The listing below contains a span that opens with the line containing "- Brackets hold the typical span" and closes with the line containing "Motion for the". Return that span exactly.
+++ Provided material
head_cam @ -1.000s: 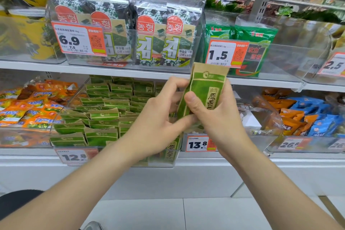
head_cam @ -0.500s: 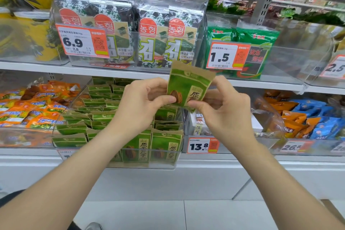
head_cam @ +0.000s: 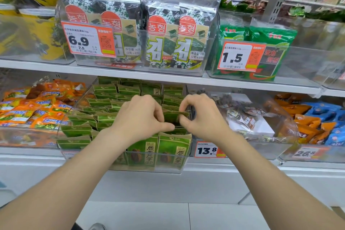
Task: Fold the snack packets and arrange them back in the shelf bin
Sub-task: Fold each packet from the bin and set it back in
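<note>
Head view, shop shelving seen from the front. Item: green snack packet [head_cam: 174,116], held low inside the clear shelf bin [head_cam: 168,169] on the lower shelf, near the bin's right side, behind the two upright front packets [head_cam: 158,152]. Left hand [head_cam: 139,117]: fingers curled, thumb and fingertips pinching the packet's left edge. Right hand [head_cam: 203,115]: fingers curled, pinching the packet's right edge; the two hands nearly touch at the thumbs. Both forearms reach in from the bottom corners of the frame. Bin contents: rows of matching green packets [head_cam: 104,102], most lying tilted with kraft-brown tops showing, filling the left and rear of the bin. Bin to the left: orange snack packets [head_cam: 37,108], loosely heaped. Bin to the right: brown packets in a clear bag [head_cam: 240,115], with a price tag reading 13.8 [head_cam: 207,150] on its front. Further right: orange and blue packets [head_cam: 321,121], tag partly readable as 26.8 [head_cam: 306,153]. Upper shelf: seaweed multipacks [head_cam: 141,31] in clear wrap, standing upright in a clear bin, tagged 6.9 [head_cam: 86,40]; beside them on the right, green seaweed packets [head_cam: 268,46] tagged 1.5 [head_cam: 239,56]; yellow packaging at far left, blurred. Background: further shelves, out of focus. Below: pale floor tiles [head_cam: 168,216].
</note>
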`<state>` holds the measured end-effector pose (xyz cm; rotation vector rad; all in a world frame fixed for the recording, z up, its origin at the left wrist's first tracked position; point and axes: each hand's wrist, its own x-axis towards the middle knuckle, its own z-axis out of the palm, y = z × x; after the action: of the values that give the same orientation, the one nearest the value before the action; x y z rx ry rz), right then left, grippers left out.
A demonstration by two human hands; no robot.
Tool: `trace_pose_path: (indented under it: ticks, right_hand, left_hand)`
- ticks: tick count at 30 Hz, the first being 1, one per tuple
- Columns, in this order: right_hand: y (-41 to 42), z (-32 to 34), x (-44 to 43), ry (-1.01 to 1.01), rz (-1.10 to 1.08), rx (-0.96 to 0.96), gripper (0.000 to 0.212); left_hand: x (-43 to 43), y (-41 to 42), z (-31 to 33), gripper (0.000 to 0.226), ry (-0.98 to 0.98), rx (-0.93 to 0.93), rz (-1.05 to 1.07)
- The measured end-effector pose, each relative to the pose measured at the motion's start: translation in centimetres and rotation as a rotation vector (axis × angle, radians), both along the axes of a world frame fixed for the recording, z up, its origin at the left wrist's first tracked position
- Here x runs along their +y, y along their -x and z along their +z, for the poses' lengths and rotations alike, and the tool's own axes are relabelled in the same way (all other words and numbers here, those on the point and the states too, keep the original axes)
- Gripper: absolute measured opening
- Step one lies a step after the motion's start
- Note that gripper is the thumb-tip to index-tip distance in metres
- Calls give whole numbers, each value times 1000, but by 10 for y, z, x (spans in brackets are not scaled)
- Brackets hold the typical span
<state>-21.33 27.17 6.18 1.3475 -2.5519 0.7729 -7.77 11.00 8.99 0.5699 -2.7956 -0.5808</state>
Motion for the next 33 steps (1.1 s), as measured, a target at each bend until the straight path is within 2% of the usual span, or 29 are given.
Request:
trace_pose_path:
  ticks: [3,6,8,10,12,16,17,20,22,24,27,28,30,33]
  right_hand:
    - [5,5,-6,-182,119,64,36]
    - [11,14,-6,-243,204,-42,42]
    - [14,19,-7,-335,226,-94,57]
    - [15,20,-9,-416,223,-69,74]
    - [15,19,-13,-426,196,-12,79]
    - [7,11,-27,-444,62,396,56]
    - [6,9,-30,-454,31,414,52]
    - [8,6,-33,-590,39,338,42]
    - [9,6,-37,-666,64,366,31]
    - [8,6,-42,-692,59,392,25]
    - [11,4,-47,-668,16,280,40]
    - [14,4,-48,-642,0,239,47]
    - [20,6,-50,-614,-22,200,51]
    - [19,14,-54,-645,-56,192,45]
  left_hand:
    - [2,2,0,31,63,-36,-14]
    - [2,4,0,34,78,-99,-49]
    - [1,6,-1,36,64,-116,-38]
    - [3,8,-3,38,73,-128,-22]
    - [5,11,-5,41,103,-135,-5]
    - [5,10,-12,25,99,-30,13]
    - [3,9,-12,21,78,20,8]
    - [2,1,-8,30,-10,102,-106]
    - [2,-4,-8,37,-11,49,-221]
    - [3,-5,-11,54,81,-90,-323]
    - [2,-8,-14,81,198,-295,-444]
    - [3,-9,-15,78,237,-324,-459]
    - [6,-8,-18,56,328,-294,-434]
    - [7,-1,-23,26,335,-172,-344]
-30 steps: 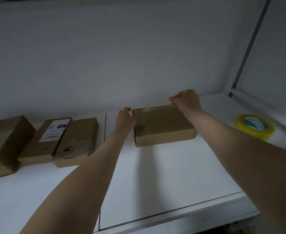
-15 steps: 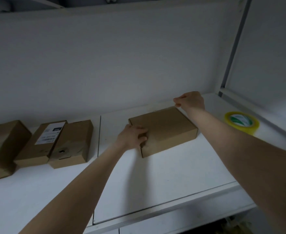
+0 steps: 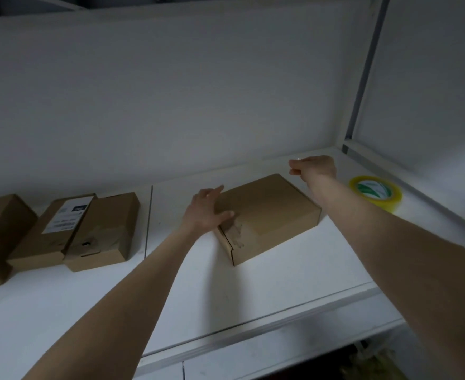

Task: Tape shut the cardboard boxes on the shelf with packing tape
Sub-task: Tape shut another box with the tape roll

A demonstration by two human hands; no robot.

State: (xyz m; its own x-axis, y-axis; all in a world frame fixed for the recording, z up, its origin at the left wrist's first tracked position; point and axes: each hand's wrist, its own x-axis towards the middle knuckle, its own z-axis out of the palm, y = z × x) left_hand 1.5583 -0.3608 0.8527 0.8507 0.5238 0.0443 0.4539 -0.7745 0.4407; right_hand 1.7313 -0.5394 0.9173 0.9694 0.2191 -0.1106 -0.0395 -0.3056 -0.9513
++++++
> [Response to the exercise]
- Brackets hold the typical span
<state>-21.33 27.17 6.18 1.3475 -2.5519 0.7729 -7.77 11.00 8.99 0.5699 -2.7956 -0.5808</state>
Motion for the next 33 steps (1.1 s), as measured, a target at each bend until the straight path is within 2% of the usual span, or 29 are given.

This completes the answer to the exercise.